TASK OBJECTIVE: Could you copy every line in the listing below that has the word "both"?

DATA BELOW:
★ ★ ★ ★ ★

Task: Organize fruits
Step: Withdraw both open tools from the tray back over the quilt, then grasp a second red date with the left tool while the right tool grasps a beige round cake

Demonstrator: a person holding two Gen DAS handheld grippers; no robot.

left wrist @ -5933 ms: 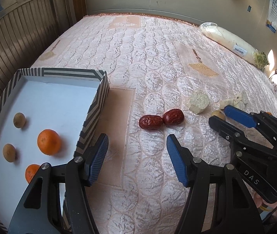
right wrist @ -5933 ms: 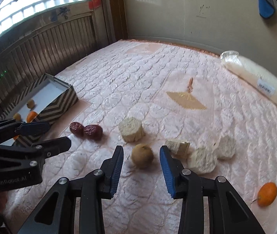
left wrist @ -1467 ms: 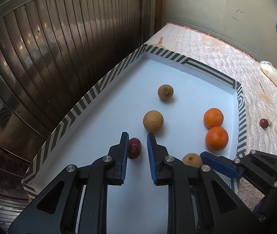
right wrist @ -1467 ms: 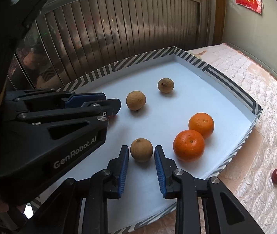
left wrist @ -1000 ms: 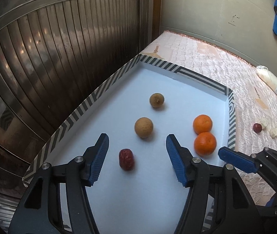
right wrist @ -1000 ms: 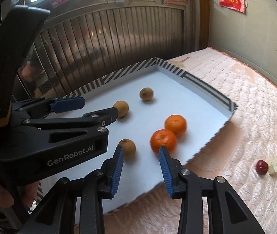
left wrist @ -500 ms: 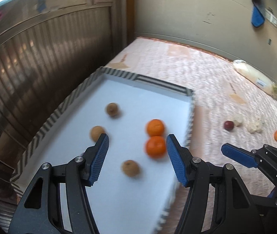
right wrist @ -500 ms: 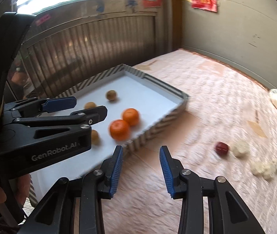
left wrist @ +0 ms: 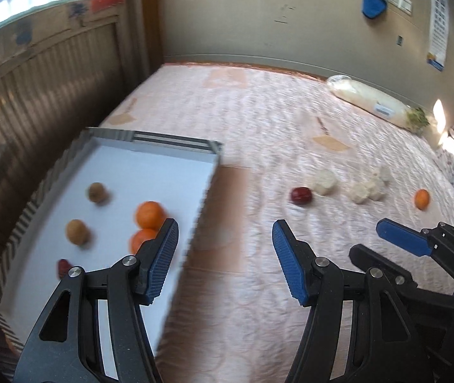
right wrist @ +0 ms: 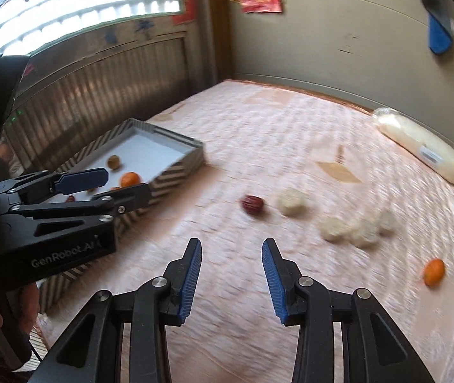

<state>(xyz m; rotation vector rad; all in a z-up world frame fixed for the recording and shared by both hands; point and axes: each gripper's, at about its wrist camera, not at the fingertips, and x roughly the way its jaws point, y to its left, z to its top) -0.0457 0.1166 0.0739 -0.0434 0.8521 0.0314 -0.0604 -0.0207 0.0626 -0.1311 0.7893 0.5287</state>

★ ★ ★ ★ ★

ANSWER SPACE:
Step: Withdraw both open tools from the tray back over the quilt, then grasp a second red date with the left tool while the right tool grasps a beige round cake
<state>(xyz m; rotation vector rad; all in a z-up world frame fixed for the recording and shared by both hands; point and axes: each gripper's, at about its wrist camera, not at the fingertips, and x roughly the way its jaws point, y to its left, z to its top) -0.0457 0.1166 0.0739 -0.0434 0.8521 0.0314 -0.0604 -0.0207 0.0626 -0.1311 0.7893 0.5287</state>

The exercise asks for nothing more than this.